Two cases involved actions based on highly dubious predictions: Preparations for a religious apocalypse8 and the book The Population Bomb and the accompanying actions of author Paul Erhlich. Although the actors in these cases were acting on predictions that have since been shown to be inaccurate, the cases do have some similarity to AI risk. They were addressing predictions of severe consequences from novel threats, they were acting without help from the scientific community, and they did not expect to receive a great deal of feedback along the way. However, the actions were only taken 5-10 years in advance of the threat, and we expect the apparent disconnect between the forecasts and reality to make it more difficult to learn from the actions.

Some cases involved threats that had already emerged, in the sense that they could happen immediately, but had sufficiently low per-year risk for a reasonable person to expect the outcome to be at least a decade in the future. These include  Hurricane Katrina, US civil defense during the cold war, Fukushima Daichii, the comparison case Asilomar Conference, and the Nordic Gene Bank.9 10

Other cases involved solutions that were easy or not dependent on complex forecasting. The Swiss National Redoubt relied on long-range forecasting, but was more of a large investment in defense than a complex search for a solution. The year 2000 problem was easy to address, even without taking action until relatively shortly before the event took place. The Iran Nuclear Deal (and perhaps also the Nuclear Non-Proliferation Treaty) required difficult political negotiations, but did not appear to rely on complex predictions.

Promising Cases

We identified six cases that seem promising for further investigation:

Alexander Fleming warned, in his 1945 Nobel Lecture, that widespread access to antibiotics without supervision may lead to antibiotic resistance.11 We are uncertain of the impact of Fleming’s warning, whether he took additional action to mitigate the risk, or how widespread within the scientific community such concerns were, but our impression is that it was not a widely known issue, that his was an early warning, and that his judgement was generally taken seriously by the time of his speech.

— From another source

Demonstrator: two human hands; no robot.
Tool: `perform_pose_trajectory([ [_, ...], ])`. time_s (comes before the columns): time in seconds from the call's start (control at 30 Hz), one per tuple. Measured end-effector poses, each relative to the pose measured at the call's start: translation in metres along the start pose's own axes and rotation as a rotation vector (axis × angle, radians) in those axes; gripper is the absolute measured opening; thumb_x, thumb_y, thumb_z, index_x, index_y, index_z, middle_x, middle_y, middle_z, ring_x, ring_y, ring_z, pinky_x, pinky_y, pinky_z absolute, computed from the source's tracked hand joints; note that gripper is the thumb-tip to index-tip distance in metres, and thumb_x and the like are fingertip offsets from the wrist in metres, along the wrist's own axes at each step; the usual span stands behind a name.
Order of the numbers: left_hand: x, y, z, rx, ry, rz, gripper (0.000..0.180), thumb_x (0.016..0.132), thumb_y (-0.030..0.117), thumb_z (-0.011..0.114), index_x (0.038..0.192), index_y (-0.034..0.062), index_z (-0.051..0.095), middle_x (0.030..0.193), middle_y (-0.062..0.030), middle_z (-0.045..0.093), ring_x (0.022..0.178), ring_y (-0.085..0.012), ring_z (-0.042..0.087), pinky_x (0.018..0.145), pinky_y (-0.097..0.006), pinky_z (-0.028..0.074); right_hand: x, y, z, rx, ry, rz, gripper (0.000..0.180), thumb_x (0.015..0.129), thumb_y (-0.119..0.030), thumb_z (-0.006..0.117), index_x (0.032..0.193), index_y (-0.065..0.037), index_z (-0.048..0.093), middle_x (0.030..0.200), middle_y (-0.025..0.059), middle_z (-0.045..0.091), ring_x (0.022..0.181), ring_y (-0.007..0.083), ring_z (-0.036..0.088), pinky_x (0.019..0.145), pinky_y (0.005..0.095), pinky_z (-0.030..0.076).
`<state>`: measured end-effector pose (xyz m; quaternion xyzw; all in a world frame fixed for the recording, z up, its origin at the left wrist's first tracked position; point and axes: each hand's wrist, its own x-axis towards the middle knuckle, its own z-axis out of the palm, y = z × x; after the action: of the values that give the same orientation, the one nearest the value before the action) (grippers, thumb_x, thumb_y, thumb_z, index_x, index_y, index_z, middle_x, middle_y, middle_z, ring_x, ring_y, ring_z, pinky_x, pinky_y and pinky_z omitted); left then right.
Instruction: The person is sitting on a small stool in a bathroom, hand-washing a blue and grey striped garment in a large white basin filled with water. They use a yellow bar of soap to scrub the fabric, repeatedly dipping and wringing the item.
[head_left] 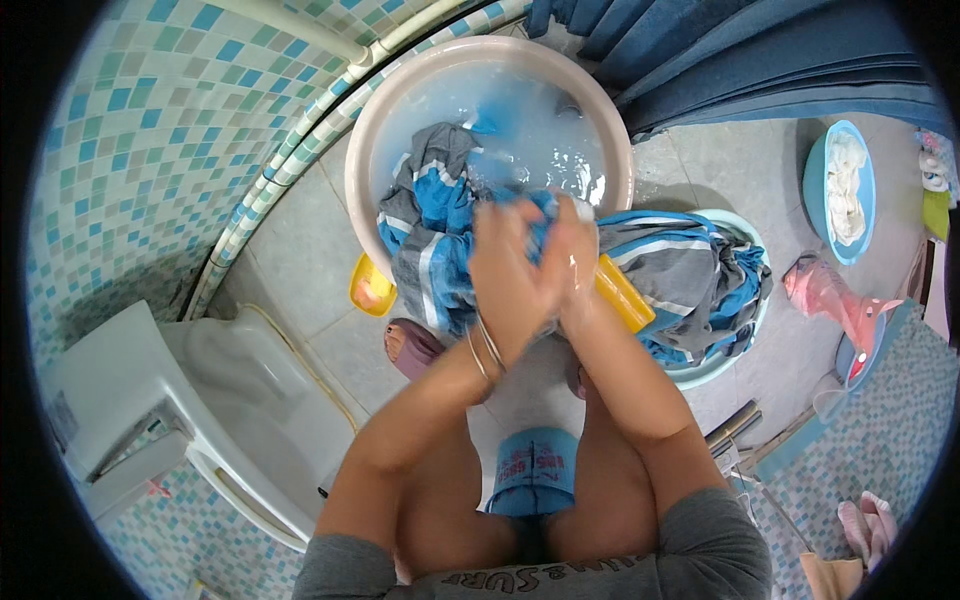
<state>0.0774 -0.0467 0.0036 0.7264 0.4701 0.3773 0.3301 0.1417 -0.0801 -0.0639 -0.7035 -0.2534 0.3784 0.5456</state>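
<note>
A blue, grey and white striped cloth hangs over the near rim of a big pinkish basin, partly in cloudy water. Over the cloth, my left hand and my right hand press together, blurred by motion, with blue fabric showing between them. Both seem closed on the cloth; their fingertips are hard to make out. Something small and white shows beside my right hand, too smeared to name. A yellow bar-shaped board sticks out beside my right wrist. More of the striped cloth fills a pale tub on the right.
A yellow dish stands on the floor left of the cloth. A squat toilet lies at left, a blue bucket-like seat between my legs. At right are a blue basin with white cloth and a pink bag. A blue curtain hangs behind.
</note>
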Motion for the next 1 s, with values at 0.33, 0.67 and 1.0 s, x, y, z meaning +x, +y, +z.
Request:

His warning preceded the first documented cases of penicillin-resistant bacteria by more than 20 years, and the threat of antimicrobial resistance seems to be broadly analogous with AI risk on most of our criteria, though it does seem that feedback was available throughout efforts to reduce the threat.

The Treaty on the Non-Proliferation of Nuclear Weapons required many actions from many actors, but it seems to have required a complex prediction about technological development and geopolitics to address a severe threat, was specific to a particular threat, and had limited opportunities for feedback. We are uncertain if any of the specific actions will prove to be prescient on further investigation, but it seems promising.

Open Quantum Safe is an open-source project to develop cryptographic techniques that are resistant to the use of quantum computers. The threat of quantum computing to cryptography has several relevant features, including complex forecasting over a decades-time scale of a novel threat. We found limited information on the circumstances surrounding the founding of the project or the related case, the 2006 PQCrypto Conference, but the problem generally seems prescient.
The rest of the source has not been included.